*Task objective*
Leave out the pictures and restate the rest of the data exactly.

*Stored data*
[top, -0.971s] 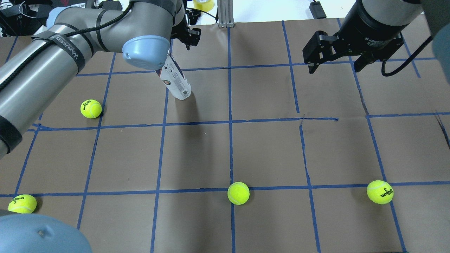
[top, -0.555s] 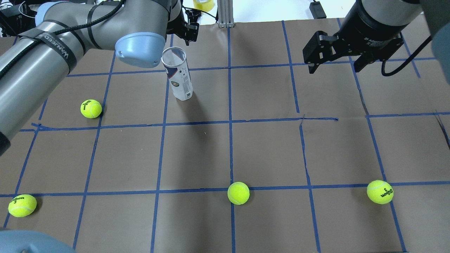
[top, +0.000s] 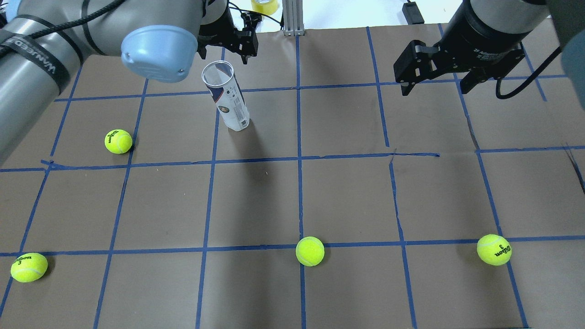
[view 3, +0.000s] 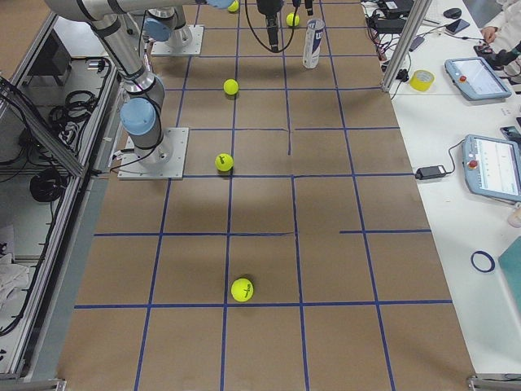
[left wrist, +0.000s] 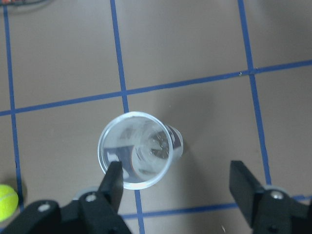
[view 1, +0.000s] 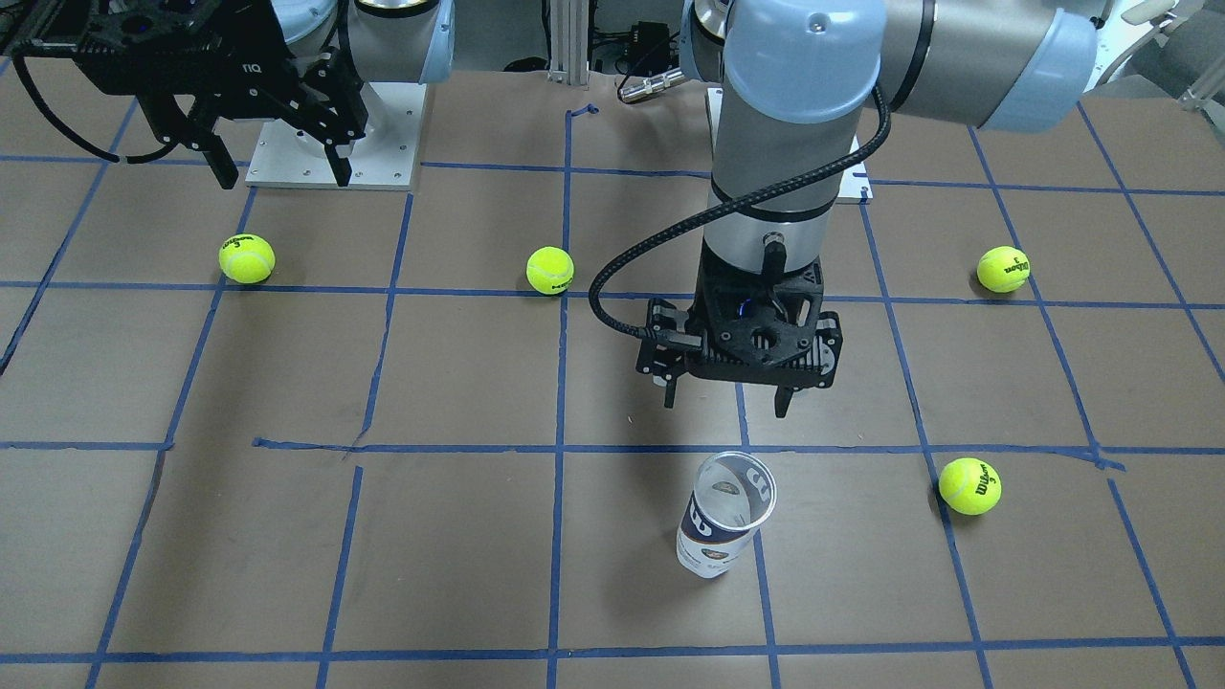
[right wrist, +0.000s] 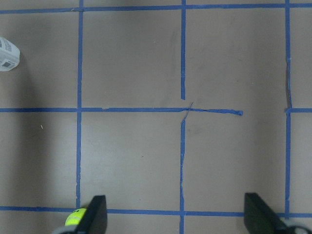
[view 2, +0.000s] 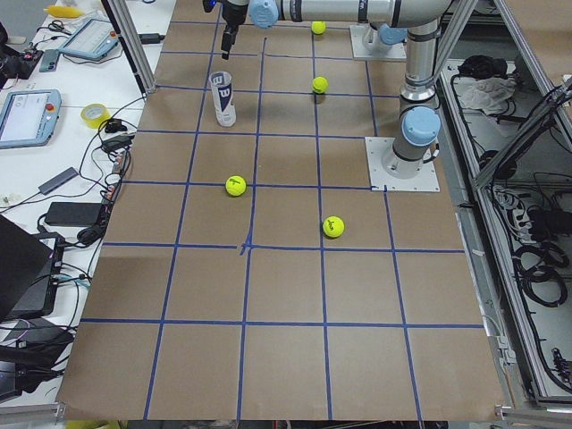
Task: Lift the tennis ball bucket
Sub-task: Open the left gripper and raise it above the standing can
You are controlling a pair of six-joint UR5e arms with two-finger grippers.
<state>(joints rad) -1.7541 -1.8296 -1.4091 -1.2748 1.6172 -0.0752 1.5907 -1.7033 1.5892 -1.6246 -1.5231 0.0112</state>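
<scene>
The tennis ball bucket (top: pixel 227 98) is a clear can with a white and navy label. It stands on the brown table with its mouth open and empty; it also shows in the front view (view 1: pixel 724 522) and the left wrist view (left wrist: pixel 136 157). My left gripper (view 1: pixel 727 402) is open and empty, hanging above the can on the robot's side of it and apart from it. In the wrist view the can's rim lies close to one of my left fingers (left wrist: pixel 114 183). My right gripper (top: pixel 435 89) is open and empty, far off to the right.
Several yellow-green tennis balls lie loose on the table: one left of the can (top: pixel 118 141), one at the near left (top: pixel 29 267), one near the middle (top: pixel 310 251), one at the near right (top: pixel 493 249). Blue tape lines grid the table.
My left arm's elbow has swung left and away, uncovering the can's open top. The can's foot stays in the same spot. The right arm has not moved.
</scene>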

*Answer to this problem*
[top, -0.971s] 
[top, -0.555s] 
[top, +0.000s] 
[view 3, +0.000s] 
[left wrist, +0.000s] 
[view 1, +0.000s] 
[right wrist, +0.000s] 
[view 2, +0.000s] 
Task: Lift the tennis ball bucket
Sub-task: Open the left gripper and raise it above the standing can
You are controlling a pair of six-joint UR5e arms with two-finger grippers.
<state>(joints rad) -1.7541 -1.8296 -1.4091 -1.2748 1.6172 -0.0752 1.5907 -1.7033 1.5892 -1.6246 -1.5231 0.0112</state>
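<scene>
The tennis ball bucket (top: pixel 227 98) is a clear can with a white and navy label. It stands on the brown table with its mouth open and empty; it also shows in the front view (view 1: pixel 724 522) and the left wrist view (left wrist: pixel 136 157). My left gripper (view 1: pixel 727 402) is open and empty, hanging above the can on the robot's side of it and apart from it. In the wrist view the can's rim lies close to one of my left fingers (left wrist: pixel 114 183). My right gripper (top: pixel 435 89) is open and empty, far off to the right.
Several yellow-green tennis balls lie loose on the table: one left of the can (top: pixel 118 141), one at the near left (top: pixel 29 267), one near the middle (top: pixel 310 251), one at the near right (top: pixel 493 249). Blue tape lines grid the table.
My left arm's elbow has swung left and away, uncovering the can's open top. The can's foot stays in the same spot. The right arm has not moved.
</scene>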

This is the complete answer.